Le totem, marqueur d’identité individuelle et collective
QJ: Quels sont les symboles et les significations associés aux totems ?
SA:Les totems ont toujours une signification.
- Le lion : courage, royauté, autorité.
- Le serpent : sagesse, renaissance, pouvoir mystique.
- Le crocodile : protection féroce, maîtrise du temps.
- Le baobab : enracinement, mémoire ancestrale.
QJ: Comment les totems contribuent-ils à la construction de l’identité individuelle et collective ?
SA:Le totem est un repère existentiel. Il donne au porteur un sentiment d’appartenance à une lignée, une mission dans la vie, une responsabilité spirituelle.
Pour le groupe, il crée une mémoire commune, renforce la solidarité et nourrit l’unité. Il est comme un miroir de l’âme collective.
QJ:Quels sont les liens entre les totems et les clans, les familles ou les groupes sociaux ?
SA:Les totems sont souvent transmis par filiation (patrilinéaire ou matrilinéaire). Ils définissent l’appartenance à un clan ou à une lignée, et régulent les comportements au sein du groupe.
On ne peut pas épouser une personne ayant le même totem dans certaines sociétés. Cela structure profondément l’organisation sociale et les règles relationnelles.
QJ:Comment les totems influencent-ils les relations sociales et les interactions ?
SA: Le totem peut favoriser l’harmonie entre membres du même groupe, en rappelant leur origine commune. Il peut aussi délimiter les interdits sociaux : certaines alliances sont interdites, d’autres encouragées. Il influence aussi les rapports avec la nature, car le respect du totem implique souvent la protection de l’espèce ou de l’élément concerné.
Modernité, oubli et renaissance : les totems à l’épreuve du temps
QJ: Comment les totems ont-ils évolué sous l’effet de la colonisation, de la modernisation et de la globalisation ?
SA: La colonisation a souvent dévalorisé les traditions totémiques, les assimilant à de la superstition. La modernisation et la mondialisation ont poussé vers l’abandon ou l’occultation de ces pratiques, surtout en milieu urbain.
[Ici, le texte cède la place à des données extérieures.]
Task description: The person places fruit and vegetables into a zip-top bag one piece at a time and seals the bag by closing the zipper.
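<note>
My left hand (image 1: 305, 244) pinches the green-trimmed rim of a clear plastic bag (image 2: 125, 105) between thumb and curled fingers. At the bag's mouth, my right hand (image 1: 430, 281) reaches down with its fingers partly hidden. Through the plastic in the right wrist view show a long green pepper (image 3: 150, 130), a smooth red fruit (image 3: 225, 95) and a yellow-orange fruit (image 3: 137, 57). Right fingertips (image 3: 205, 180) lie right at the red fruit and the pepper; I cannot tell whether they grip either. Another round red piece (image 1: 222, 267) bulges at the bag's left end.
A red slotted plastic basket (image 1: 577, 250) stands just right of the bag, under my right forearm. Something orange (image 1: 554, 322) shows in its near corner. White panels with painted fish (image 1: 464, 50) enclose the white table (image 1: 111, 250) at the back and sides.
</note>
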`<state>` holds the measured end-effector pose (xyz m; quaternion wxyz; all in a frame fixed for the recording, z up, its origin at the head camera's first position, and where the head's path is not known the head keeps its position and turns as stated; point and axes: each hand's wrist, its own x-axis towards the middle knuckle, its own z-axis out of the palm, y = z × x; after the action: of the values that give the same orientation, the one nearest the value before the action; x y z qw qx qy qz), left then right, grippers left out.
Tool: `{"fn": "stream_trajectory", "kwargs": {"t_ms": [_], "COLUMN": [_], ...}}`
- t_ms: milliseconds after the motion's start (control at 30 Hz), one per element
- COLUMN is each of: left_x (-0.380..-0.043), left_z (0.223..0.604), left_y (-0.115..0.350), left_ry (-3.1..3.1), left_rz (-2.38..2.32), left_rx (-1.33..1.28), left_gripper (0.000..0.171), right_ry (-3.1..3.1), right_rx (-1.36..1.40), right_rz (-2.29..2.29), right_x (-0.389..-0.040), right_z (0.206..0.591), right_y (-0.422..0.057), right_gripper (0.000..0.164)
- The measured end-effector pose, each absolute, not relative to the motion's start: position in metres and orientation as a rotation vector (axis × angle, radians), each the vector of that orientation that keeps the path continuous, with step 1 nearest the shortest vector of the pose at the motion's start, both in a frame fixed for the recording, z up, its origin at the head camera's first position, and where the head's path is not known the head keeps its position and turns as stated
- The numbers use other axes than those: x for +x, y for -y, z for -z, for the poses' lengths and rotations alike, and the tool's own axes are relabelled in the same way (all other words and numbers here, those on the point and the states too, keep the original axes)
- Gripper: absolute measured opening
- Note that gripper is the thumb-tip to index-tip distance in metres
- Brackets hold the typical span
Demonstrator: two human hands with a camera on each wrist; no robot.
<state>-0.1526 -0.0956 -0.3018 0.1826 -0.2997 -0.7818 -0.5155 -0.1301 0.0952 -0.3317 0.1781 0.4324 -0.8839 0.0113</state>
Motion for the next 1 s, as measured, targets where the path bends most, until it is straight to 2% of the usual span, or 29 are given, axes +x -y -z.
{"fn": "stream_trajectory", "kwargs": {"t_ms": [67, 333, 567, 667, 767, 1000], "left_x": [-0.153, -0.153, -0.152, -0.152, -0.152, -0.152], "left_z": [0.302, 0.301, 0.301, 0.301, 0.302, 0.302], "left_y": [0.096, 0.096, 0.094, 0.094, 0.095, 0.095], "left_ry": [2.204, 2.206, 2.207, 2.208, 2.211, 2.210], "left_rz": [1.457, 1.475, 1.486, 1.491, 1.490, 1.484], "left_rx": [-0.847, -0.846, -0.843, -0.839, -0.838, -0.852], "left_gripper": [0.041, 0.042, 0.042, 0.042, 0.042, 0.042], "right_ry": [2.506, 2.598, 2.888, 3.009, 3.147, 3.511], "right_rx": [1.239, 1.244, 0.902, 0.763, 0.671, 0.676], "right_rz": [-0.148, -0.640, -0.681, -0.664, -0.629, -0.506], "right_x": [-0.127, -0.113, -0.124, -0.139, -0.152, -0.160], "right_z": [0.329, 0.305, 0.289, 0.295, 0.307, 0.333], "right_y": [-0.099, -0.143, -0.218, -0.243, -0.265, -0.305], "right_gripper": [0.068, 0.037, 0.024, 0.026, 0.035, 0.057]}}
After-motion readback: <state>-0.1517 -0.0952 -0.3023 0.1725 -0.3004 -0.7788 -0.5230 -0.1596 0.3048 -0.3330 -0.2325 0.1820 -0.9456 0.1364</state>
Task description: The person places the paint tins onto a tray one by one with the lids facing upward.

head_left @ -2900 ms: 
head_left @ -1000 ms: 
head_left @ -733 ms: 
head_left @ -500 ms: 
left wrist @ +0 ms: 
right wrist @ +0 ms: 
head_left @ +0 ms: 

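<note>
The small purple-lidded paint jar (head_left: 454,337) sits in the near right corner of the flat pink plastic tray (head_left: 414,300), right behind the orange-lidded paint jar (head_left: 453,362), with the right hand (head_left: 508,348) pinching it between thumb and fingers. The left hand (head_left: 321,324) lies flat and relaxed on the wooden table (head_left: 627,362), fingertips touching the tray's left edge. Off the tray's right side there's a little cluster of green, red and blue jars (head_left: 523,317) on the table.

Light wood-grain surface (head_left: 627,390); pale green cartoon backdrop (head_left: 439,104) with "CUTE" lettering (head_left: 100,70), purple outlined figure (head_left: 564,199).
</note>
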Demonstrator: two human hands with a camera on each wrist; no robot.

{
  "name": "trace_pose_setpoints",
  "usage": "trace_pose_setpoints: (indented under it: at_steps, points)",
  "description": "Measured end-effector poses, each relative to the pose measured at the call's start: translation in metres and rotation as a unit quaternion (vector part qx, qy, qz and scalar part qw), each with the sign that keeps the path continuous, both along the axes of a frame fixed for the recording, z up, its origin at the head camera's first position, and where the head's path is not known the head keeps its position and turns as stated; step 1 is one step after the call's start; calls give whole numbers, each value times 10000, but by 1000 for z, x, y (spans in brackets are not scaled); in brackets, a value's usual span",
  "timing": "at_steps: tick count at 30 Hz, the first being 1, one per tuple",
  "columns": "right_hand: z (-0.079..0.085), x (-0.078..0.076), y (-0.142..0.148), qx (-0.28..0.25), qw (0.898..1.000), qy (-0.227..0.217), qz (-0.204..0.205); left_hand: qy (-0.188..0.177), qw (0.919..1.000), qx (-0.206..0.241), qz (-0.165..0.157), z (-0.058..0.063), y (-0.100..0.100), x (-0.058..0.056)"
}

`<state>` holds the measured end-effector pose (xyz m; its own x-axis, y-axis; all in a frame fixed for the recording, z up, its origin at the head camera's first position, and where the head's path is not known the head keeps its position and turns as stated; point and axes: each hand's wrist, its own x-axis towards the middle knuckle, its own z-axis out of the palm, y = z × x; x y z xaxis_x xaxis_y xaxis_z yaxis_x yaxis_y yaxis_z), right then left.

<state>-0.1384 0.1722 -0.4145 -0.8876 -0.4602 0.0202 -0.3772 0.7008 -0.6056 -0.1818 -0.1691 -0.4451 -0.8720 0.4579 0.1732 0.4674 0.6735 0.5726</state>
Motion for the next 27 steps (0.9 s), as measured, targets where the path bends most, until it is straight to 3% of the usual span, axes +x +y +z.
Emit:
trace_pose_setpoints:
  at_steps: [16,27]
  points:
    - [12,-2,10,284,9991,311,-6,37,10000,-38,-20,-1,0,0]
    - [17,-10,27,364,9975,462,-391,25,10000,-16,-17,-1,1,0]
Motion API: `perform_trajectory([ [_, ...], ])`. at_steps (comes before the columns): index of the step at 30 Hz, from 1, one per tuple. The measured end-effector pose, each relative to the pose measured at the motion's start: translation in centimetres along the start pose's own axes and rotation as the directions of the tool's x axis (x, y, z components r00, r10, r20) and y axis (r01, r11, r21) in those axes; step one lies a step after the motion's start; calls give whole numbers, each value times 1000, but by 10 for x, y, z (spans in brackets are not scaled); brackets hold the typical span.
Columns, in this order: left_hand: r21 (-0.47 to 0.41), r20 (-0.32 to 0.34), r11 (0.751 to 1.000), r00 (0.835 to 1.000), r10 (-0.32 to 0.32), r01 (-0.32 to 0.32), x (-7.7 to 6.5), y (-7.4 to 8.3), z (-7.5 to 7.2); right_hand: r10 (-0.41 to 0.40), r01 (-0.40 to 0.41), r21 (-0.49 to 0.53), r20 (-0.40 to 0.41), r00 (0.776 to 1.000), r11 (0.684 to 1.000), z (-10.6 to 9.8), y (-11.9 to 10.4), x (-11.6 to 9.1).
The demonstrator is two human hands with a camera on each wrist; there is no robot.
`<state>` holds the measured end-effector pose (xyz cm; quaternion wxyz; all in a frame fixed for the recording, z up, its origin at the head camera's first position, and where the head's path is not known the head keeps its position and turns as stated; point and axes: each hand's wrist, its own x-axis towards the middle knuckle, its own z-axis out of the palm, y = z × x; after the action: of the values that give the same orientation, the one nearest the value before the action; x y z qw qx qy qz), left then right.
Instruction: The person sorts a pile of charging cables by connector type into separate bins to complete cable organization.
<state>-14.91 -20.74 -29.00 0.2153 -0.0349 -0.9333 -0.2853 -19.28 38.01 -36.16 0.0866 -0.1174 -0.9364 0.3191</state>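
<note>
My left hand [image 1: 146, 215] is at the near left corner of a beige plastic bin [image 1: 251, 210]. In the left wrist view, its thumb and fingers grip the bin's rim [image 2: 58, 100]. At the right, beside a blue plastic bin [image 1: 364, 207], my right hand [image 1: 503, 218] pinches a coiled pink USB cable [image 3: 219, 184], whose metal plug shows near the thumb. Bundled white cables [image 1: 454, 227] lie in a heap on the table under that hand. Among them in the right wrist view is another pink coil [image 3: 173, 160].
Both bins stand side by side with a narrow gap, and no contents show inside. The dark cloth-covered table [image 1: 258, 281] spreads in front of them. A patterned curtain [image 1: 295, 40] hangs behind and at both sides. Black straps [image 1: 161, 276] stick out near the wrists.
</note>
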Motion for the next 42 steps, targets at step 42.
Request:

Toutefois, on observe aujourd’hui un retour d’intérêt : de nombreux jeunes redécouvrent leur totem comme une clé identitaire ou un marqueur culturel. Les totems évoluent donc : moins visibles, mais toujours présents dans les consciences.
QJ:Quels sont les défis et les opportunités liés à la préservation des traditions totémiques ?
SA: Les défis sont nombreux : disparition des détenteurs du savoir, pression des religions dominantes, urbanisation, rupture de la transmission intergénérationnelle. Mais il existe aussi des opportunités : revalorisation du patrimoine culturel, recherche identitaire des jeunes, projets éducatifs et muséaux, numérisation des savoirs. Il est urgent d’agir pour documenter, enseigner et partager ces richesses.
QJ:Comment les totems peuvent-ils promouvoir la diversité culturelle et le dialogue interculturel ?
SA: Les totems sont une porte d’entrée vers la compréhension des visions du monde non occidentales. Ils montrent que chaque culture a ses propres façons de lier l’homme à la nature et au sacré. Valoriser les totems, c’est reconnaître la pluralité des identités humaines. Cela peut nourrir des échanges interculturels riches, respectueux et constructifs.
Les totems sont plus que des symboles, ils sont des clés pour comprendre les cultures et les traditions qui nous ont précédés. En les valorisant et en les préservant, nous pouvons enrichir notre patrimoine culturel et promouvoir la diversité.